What’s a Position Slide (All Participants)?

It’s a single slide (preferably in PDF), addressing any combination of the following elements:

  • one or two key insights based on your experience on the workshop topic;
  • up to two topics of interest regarding the workshop topic; and
  • your position on the workshop topic, e.g., listing (a) some observations or a premise, (b) posing a question, and (c) suggesting a potential solution, tactics, or a strategy.

Include your name at the bottom or top of the slide (for examples, see posted Position Slides).
Don’t forget to bring a hard-copy with you to the workshop! We will post the position slides in a visible area for all participants to see.

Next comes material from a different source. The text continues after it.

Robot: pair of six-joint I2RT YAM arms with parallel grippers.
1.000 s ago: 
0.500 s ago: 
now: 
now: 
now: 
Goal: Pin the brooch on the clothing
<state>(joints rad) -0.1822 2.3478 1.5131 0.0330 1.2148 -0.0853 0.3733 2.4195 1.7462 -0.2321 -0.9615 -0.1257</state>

Park Bench Panel (All Participants)

We will dedicate most of the afternoon to the Park Bench Panel. We invite all authors and all workshop registrants to participate in this activity. If you have any students attending ICSE, please encourage them to participate as well — it’s important to hear their voices. Details will be given at the workshop, but if you are wondering, here is the main idea:

Park Bench Panel (by Ward Cunningham)…

A panel discussion is a good way for experts to spend some time rambling in front of a large audience. The audience gets to know the experts in a way that is only possible in person and the expert gets a little more exposure without having to prepare or be reviewed. But sometimes the panel can’t get it together and the real expert is in the audience. Therefore, let anyone in the audience join the panel. Leave one chair open. Let it be known that the empty chair provides the only means for audience participation. Do not take questions from the floor or from the moderator. Do not expect anyone taking that chair to necessarily ask a question, though that is often how their participation will begin. Make clear also that when the empty chair is filled that one of the current complement of panelists will have to vacate their chair so that there is always exactly one empty chair. Sometimes panelists are eager to leave but cannot do so until they find a subject that attracts someone from the audience to participate in their place. One is welcome to rejoin the panel should they find renewed interest in the conversation. This format is a good substitute for question & answer dialog.